Sexually I’m More of a Switzerland is an anthology of personal ads from The London Review of Books. LRB readers are a smart, funny, very English-ly eccentric bunch of folks and their ads were often startlingly funny and searingly honest – something you just don’t expect from a lonely hearts ad.
The column began, in 1998, at a time when many newspapers were cutting their personal ads and internet dating was just beginning to move into mainstream culture. The idea of postal only lonely heart ads was rather deliberately old-fashioned and forced respondents to send carefully thought-out letters rather than leave voicemails or send emails.
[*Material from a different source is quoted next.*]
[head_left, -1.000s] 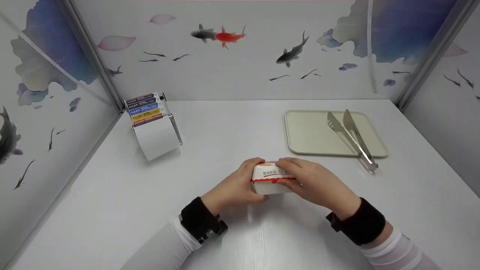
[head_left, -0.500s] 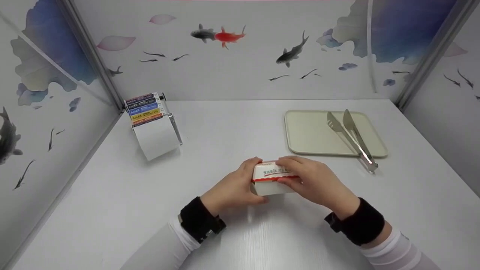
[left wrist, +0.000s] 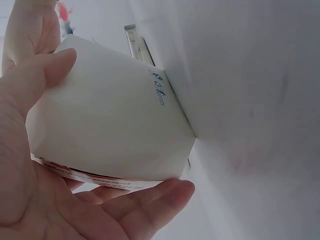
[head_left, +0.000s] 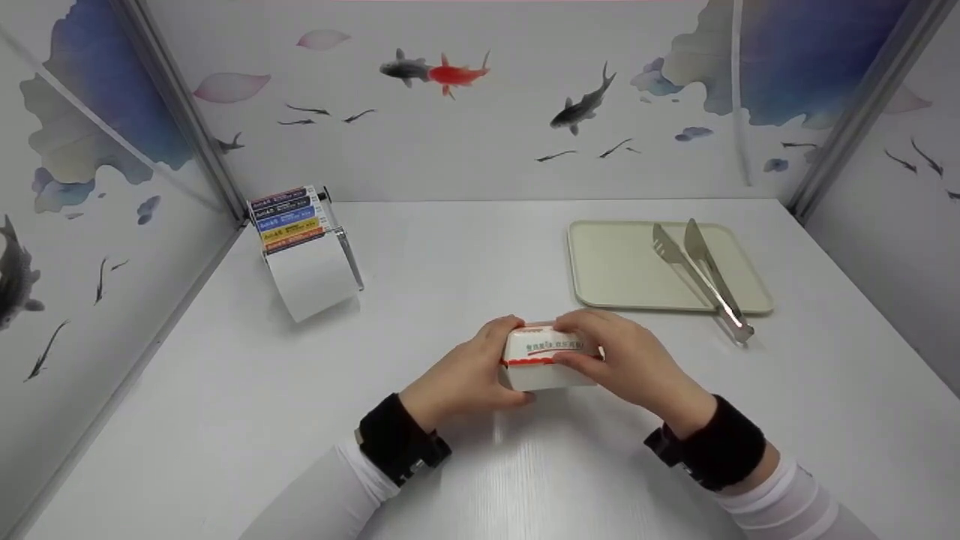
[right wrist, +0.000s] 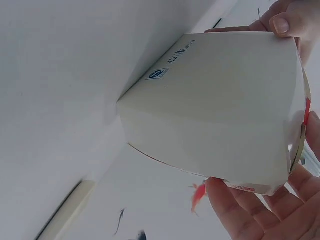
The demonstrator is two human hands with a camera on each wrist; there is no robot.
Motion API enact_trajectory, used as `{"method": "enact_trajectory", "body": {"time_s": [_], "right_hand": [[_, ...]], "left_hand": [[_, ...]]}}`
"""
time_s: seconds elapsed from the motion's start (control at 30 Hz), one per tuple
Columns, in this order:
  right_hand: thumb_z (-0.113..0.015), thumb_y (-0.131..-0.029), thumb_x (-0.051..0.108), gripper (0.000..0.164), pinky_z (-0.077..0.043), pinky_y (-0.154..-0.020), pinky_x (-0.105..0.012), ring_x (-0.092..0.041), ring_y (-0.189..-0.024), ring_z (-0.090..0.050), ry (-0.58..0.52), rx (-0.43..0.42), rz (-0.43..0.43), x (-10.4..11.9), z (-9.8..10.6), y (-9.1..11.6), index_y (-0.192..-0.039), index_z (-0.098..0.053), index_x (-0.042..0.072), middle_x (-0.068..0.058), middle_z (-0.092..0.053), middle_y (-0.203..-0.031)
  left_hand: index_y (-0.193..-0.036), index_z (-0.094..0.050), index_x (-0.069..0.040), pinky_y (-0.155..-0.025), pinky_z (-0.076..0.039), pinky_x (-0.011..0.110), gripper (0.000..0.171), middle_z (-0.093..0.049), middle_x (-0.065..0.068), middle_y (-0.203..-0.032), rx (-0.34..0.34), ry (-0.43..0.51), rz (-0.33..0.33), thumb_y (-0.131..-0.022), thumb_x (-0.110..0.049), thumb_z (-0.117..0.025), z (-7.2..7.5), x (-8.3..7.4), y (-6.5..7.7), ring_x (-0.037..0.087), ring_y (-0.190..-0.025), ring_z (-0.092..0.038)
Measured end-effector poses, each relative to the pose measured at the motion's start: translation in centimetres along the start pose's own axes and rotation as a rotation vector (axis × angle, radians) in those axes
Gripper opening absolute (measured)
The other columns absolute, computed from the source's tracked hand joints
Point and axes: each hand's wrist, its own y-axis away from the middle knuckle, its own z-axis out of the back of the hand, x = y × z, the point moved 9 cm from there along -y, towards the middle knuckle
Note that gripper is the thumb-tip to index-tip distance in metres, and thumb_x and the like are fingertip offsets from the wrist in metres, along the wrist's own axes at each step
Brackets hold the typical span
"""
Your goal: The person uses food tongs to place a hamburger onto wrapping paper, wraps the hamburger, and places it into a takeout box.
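Note:
A white paper takeaway box (head_left: 551, 379) with a red wavy lid edge stands on the table, its lid down. My left hand (head_left: 461, 379) grips the box's left end, thumb low at the front and fingers behind. My right hand (head_left: 641, 360) holds the lid from the right, fingers over the top and thumb on its front edge. The left wrist view shows the plain box wall (left wrist: 110, 115) with small blue print, and the left fingers (left wrist: 150, 210) against it. In the right wrist view the right fingers (right wrist: 245, 212) touch the printed lid; the inside is hidden.
Behind the right hand lies a beige tray (head_left: 615, 281), with metal tongs (head_left: 709, 281) resting across it and past its front edge. At the back left stands a rack (head_left: 304, 251) with colourful labelled strips and a white sheet. Patterned walls enclose the white table (head_left: 442, 247).
My right hand has shifted slightly up and off the lid's printing, so more of the text shows. The left hand and the box stay nearly in place.

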Motion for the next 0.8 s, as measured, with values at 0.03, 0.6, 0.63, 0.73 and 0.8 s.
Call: {"method": "enact_trajectory", "body": {"time_s": [0.03,0.6,0.63,0.73,0.8], "right_hand": [[-0.084,-0.091,0.022,0.032,-0.057,-0.082,-0.035,-0.014,-0.093,-0.067,0.006,-0.004,-0.01,0.0,-0.1,0.0,-0.119,-0.072,0.015,0.0,-0.077,-0.117],[-0.081,-0.093,0.02,0.047,-0.053,-0.108,-0.054,-0.035,-0.135,-0.06,-0.077,0.24,-0.009,-0.5,-0.8,0.4,-0.137,-0.063,0.016,-0.013,-0.059,-0.15],[-0.081,-0.093,0.02,0.053,-0.052,-0.11,-0.056,-0.037,-0.138,-0.059,-0.07,0.273,-0.021,-0.6,-0.8,0.6,-0.142,-0.06,0.019,-0.014,-0.055,-0.155],[-0.084,-0.09,0.019,0.073,-0.054,-0.108,-0.056,-0.036,-0.137,-0.061,-0.028,0.353,-0.054,-0.7,-1.1,1.0,-0.154,-0.05,0.026,-0.015,-0.049,-0.161],[-0.086,-0.087,0.018,0.081,-0.057,-0.104,-0.054,-0.036,-0.13,-0.066,0.024,0.365,-0.037,-0.4,-1.3,1.1,-0.157,-0.045,0.025,-0.018,-0.052,-0.159]], "left_hand": [[-0.155,-0.033,-0.019,-0.106,-0.052,0.036,0.089,-0.05,0.002,-0.153,0.0,-0.001,-0.002,-0.083,-0.031,-0.085,0.0,0.0,0.0,0.018,-0.119,-0.06],[-0.158,-0.039,-0.012,-0.109,-0.055,0.041,0.09,-0.054,0.01,-0.157,-0.029,-0.184,0.006,-0.083,-0.031,-0.085,0.4,-0.1,0.0,0.027,-0.125,-0.066],[-0.158,-0.039,-0.012,-0.11,-0.055,0.041,0.09,-0.054,0.01,-0.157,-0.028,-0.193,0.01,-0.083,-0.032,-0.085,0.5,-0.1,0.0,0.027,-0.126,-0.066],[-0.158,-0.04,-0.012,-0.109,-0.056,0.041,0.089,-0.056,0.011,-0.156,-0.031,-0.202,0.014,-0.083,-0.031,-0.084,0.6,-0.1,0.0,0.028,-0.126,-0.067],[-0.158,-0.039,-0.011,-0.11,-0.055,0.041,0.09,-0.056,0.011,-0.156,-0.031,-0.207,0.015,-0.083,-0.031,-0.084,0.7,0.0,0.0,0.027,-0.128,-0.066]]}}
It gave the column a retrospective feel and a subversive attitude, which those placing the ads soon began playing with, pushing the form of the traditional personal ad to see how far it could go:
Everyone. My life is a mind-numbing cesspit of despair and self-loathing. Just f**k off. Or else write back and we’ll make love. Gentleman, 37. Box no. 5369.
The first collection of ads, They Call Me Naughty Lola, was published in 2006 and this follow up came out in 2010. Since then the ads have dwindled to just a handful of rather staid offerings each issue but these two books offer a wonderful snapshot of the column in its heyday. All the examples in this post are from Sexually, I’m More of a Switzerland which is brimming with timeless classics such as:
I’m no Victoria’s Secret model. Man, 62. Box no. 3280.
Or how about:
I sense a lot of sadness behind most of these ads. Not this one though – I’m double-dosed until next spring’s repeat prescription review. Happy woman, 34. This dainty, girlish laugh isn’t forever, and I’ll blame you when it ends, but by then we’ll have a mortgage and massive debt and you won’t ever be able to escape. Box no. 9911.
Or this one:
Coffee. Coffee. Coffee. Coffee. Coffee. Coffee. Coffee. Coffee. Coffee. Coffee. Coffee. Coffee. Coffee. Coffee. Coffee. Coffee. Coffee. Coffee. Coffee. Coffee. Coffee. Coffee. Coffee. Coffee. Coffee. Coffee. Coffee. Coffee. Coffee. Coffee. Coffee. Coffee. Malteser! Be the sweetie worth ploughing my way through love’s harshest Revel’s bag for. Man, 36. Box no. 8361.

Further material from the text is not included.